Nov 10, 2010 4:56 PM

After going through the exercise of creating lens profiles to corect the vignetting inherent in wide-angle pinhole photos, I thought I'd offer some feedback on the data model.  Not a complaint, just an observation.

The model requires the vignette to be represented as the coefficients for 2nd, 4th, and 6th degree terms in a polynomial.  This representation offers a very close approximation of real falloff for moderate ƒ/Dmax ratios, but cannot represent the *actual* falloff and the approximation gets increasingly poor as the ratio shrinks.

Here's a graph of the actual falloff as expressed by the function y = 1/(((d/ƒ)^2)+1) graphed against the representations created by the Lens Profile Creator, which offers a handy tool for fitting the curve (click it to see it bigger):

The first curve is a hypothetical 6x6cm frame with a "normal" 80mm focal length, as if one converted an old 6x6 film camera to pinhole.  The approximation here is fantastic.

The second is my 6x12cm pinhole camera with a 40mm focal length.  This is fairly common; both my \$480 Zero 612F and the \$50 Holga 120WPC use this combination.  The fit here is pretty good, but it's a good thing the frame isn't any wider.
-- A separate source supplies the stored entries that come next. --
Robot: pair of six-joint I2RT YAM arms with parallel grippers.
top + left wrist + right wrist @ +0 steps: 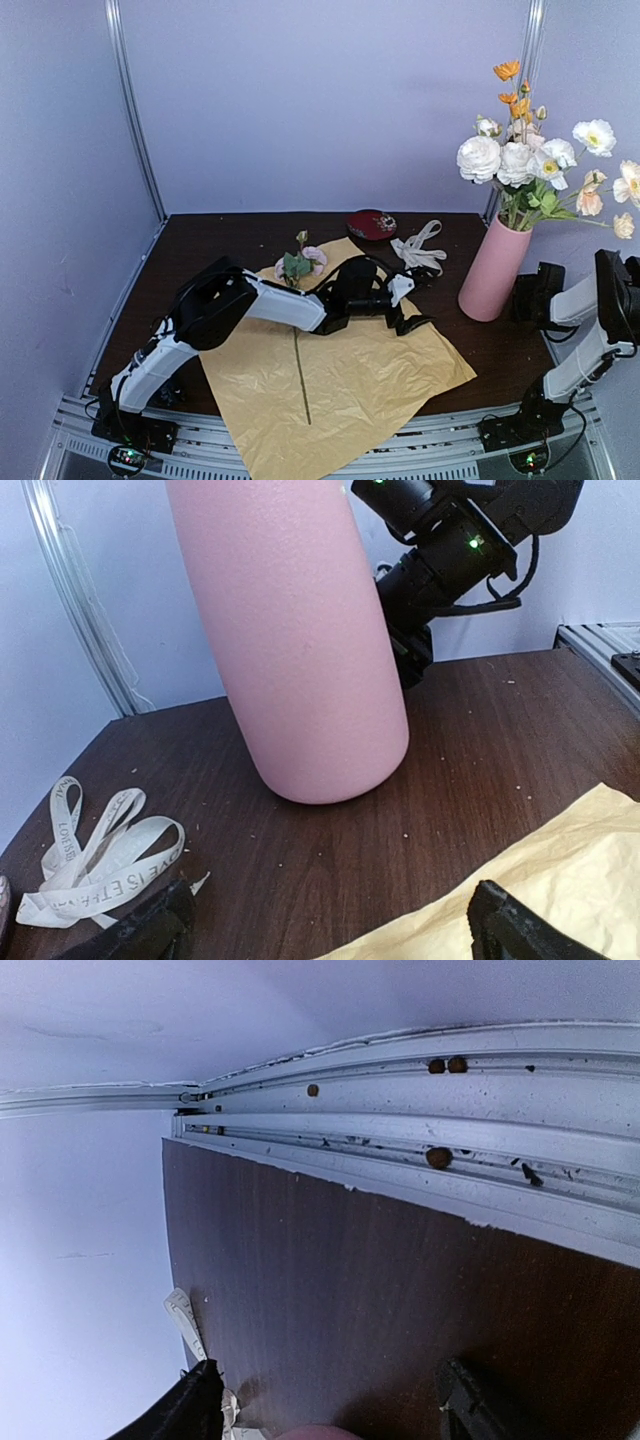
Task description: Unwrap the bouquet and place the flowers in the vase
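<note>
The pink vase (493, 270) stands at the right of the table with white and orange flowers (530, 160) in it. One pink flower (298, 266) lies on the flattened tan paper (350, 395), its stem (301, 375) running toward the front edge. My left gripper (412, 308) rests low just left of the vase (300, 640), open with only table and paper between its fingers (505, 932). My right gripper (528, 292) sits against the vase's right side. Its fingers (185, 1408) stand wide apart, with a sliver of pink vase (315, 1432) at the frame's bottom between them.
A cream ribbon (420, 248) lies loose behind the left gripper, with a dark red dish (371, 224) beyond it near the back wall. The paper hangs over the table's front edge. Metal rails (330, 450) run along the front, and the right arm (460, 540) rises behind the vase.
</note>
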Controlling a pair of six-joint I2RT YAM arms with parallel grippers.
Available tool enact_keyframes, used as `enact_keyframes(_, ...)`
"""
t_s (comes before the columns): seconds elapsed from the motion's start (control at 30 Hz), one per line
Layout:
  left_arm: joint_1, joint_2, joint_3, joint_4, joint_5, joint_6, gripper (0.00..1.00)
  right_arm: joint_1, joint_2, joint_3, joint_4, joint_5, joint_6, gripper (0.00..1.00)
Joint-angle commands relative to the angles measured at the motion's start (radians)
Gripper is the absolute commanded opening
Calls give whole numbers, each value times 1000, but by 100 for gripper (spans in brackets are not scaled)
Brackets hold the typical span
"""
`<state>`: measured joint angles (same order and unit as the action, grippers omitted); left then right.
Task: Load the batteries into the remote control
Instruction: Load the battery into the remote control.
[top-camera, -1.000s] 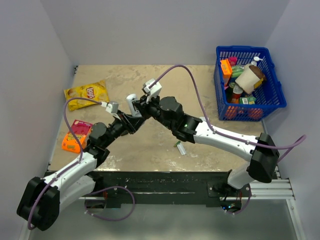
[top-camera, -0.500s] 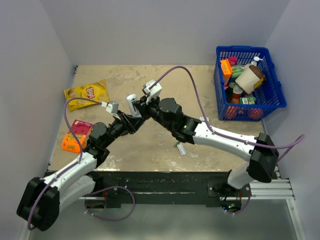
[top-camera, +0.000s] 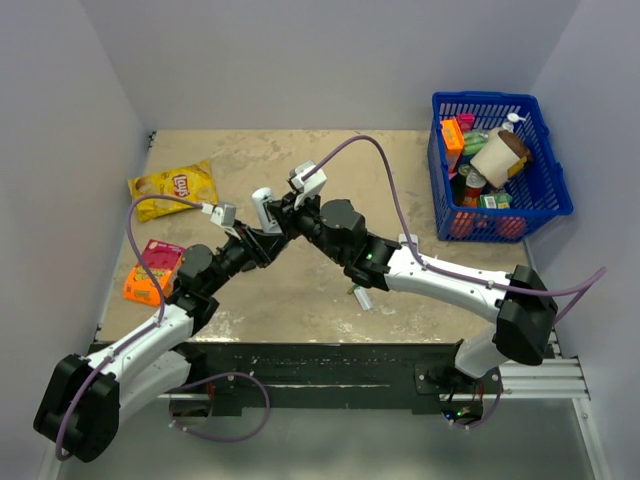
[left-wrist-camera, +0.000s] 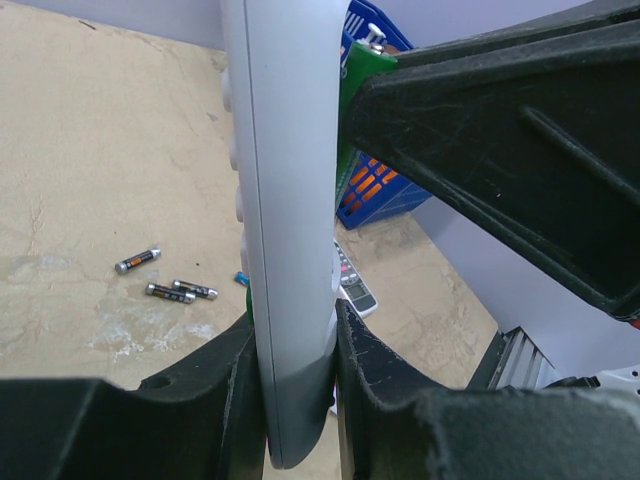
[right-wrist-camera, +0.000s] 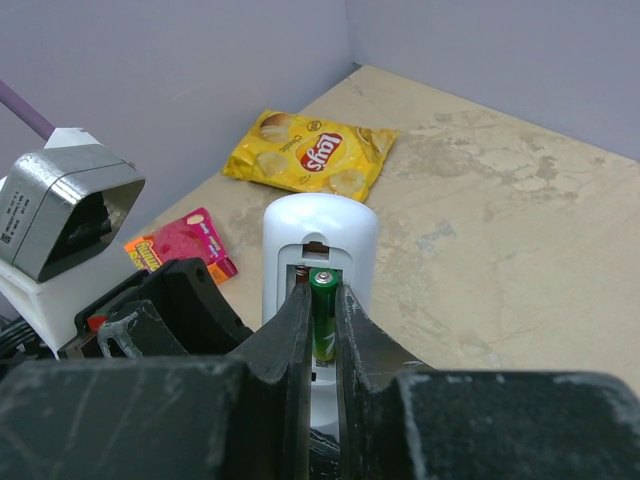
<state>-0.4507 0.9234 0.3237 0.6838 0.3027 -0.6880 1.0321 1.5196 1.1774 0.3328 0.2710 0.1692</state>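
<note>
My left gripper (top-camera: 262, 236) is shut on the lower end of the white remote control (top-camera: 263, 207) and holds it upright above the table; in the left wrist view (left-wrist-camera: 295, 330) its pads clamp the remote's (left-wrist-camera: 285, 200) two faces. My right gripper (right-wrist-camera: 322, 300) is shut on a green battery (right-wrist-camera: 323, 312). The battery's tip sits at the top of the remote's (right-wrist-camera: 320, 222) open battery compartment, beside a bare spring. The battery also shows in the left wrist view (left-wrist-camera: 357, 90). A small green piece (top-camera: 353, 290), maybe the second battery, lies on the table under the right arm.
Two dark cells (left-wrist-camera: 137, 261) (left-wrist-camera: 181, 291) and a blue cell (left-wrist-camera: 241, 279) lie on the table. A grey-white remote with dark buttons (left-wrist-camera: 355, 287) lies beyond them. There are a chip bag (top-camera: 173, 187), a pink-orange box (top-camera: 153, 271) at left, and a full blue basket (top-camera: 497, 165) at back right.
My right gripper has shifted slightly down and toward the remote with the green battery. My left arm and the remote have stayed put.
</note>
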Motion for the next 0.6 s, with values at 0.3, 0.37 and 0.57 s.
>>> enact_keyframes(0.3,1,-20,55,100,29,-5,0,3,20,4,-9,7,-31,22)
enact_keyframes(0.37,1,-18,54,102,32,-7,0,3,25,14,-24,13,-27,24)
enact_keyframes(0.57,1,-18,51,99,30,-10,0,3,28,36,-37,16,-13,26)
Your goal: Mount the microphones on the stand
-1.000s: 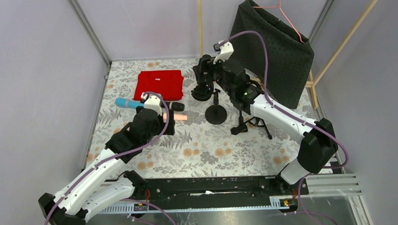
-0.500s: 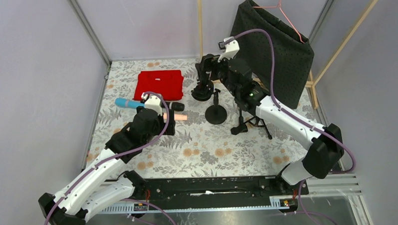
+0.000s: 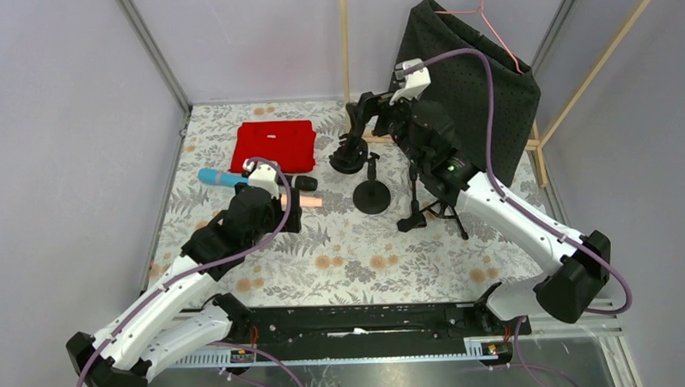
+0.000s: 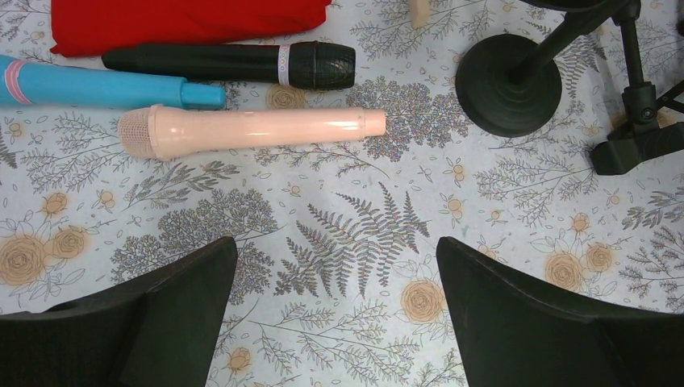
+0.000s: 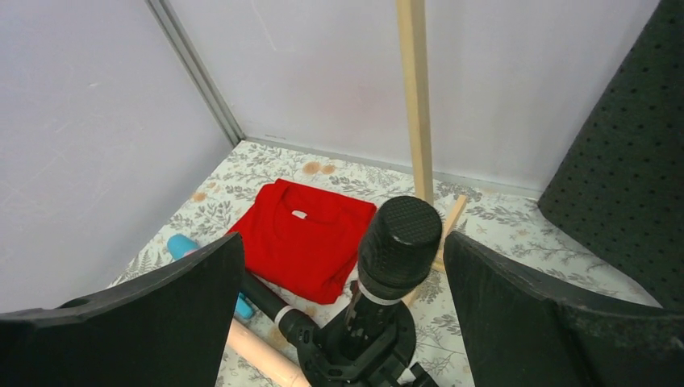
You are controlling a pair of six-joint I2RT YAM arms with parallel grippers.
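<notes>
Your left gripper [image 4: 335,246] and right gripper [image 5: 340,240] both gape wide, gripping nothing; one black microphone [image 5: 399,234] stands upright in its round-base stand [image 5: 355,359].

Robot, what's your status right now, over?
Left fingers open, above the peach microphone. Right fingers open around a black microphone standing in the stand. Blue microphone and second black microphone lie flat. Nothing blocks the peach one.

**Camera setup: three views**

Top cam: high at the near side, looks down and forward over the whole table [image 3: 367,253].
Left wrist cam: close, nearly straight down at the tabletop.
Right wrist cam: higher up, angled toward the far-left corner, with the upright black microphone [image 5: 395,242] close in.
All three catch the red cloth [image 3: 273,144] and the peach microphone [image 4: 250,129].
</notes>
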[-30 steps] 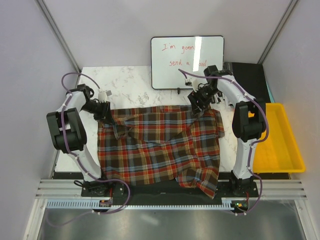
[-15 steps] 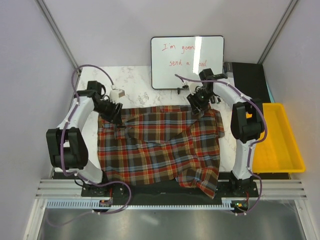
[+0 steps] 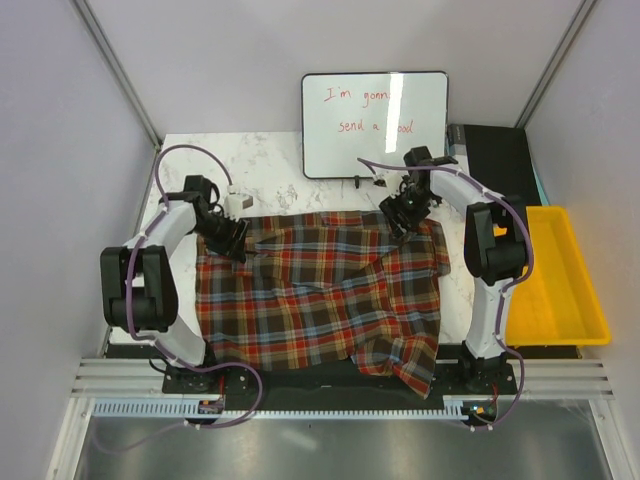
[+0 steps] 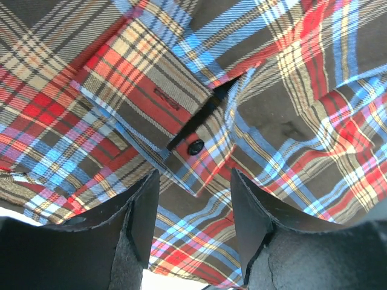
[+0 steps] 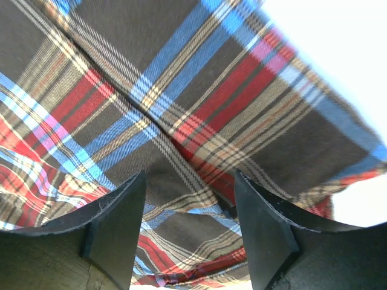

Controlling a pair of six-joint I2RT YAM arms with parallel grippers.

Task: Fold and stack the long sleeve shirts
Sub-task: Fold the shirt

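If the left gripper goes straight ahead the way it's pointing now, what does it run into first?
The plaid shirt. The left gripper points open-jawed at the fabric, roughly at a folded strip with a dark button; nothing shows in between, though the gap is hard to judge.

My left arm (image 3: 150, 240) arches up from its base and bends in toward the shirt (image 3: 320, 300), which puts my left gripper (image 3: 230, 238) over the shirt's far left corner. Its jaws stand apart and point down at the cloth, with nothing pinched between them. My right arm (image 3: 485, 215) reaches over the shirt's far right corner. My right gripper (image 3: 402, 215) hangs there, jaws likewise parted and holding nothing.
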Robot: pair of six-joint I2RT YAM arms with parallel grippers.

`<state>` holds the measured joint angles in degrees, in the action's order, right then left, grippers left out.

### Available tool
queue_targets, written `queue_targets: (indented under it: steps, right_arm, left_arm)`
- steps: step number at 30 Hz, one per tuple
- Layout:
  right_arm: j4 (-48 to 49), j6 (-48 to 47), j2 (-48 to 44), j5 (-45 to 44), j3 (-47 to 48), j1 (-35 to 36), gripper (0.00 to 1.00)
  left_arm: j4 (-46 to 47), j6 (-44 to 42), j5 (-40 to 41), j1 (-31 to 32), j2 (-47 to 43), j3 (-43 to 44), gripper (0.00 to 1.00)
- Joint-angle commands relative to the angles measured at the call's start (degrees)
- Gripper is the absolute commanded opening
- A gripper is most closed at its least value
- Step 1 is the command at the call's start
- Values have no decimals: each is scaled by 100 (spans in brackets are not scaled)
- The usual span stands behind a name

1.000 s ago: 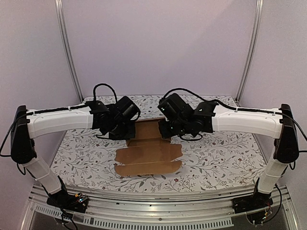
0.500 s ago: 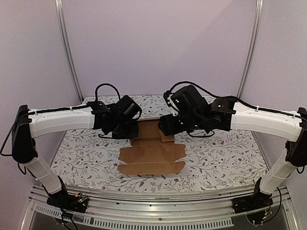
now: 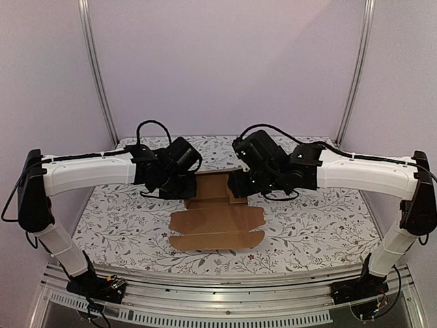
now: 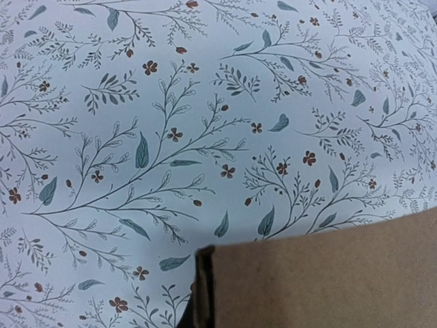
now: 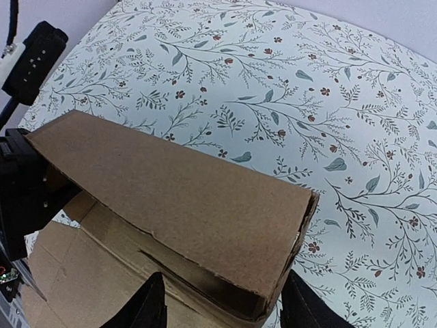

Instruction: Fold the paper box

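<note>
The paper box lies part-folded mid-counter, its far wall raised. My left end effector is clamped on that wall's left end; my right end effector straddles the right end, fingers apart. The cardboard looks light, stiff and easily creased, so I'd hold near fold lines.

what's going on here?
Two arms are folding the paper box on the floral table. The near part lies flat; the far wall is raised. The left gripper, shut, is at that wall's left end. The right gripper's fingers stand apart astride the wall's right end.
</note>
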<state>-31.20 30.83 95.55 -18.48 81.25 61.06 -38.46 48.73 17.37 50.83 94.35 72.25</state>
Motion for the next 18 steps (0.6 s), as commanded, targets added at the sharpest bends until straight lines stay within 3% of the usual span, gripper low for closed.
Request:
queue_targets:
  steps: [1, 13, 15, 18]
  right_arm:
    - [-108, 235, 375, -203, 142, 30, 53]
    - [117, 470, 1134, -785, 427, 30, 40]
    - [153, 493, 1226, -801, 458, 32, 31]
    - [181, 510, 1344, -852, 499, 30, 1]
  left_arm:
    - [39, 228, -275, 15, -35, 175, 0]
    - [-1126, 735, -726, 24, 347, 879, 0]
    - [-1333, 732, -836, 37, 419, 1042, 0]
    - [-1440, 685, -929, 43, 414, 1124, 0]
The last is a relatively common large-format pinhole ratio, with a 25mm focal length on 4x5" film.  The Zero 25B uses this combination..  As you can see, the model is quite poor at representing this curve.

Since the actual falloff due to distance can be expressed by the simple formula above, it's too bad it can't be represented precisely.  Maybe if someday there's a v2 of this specification...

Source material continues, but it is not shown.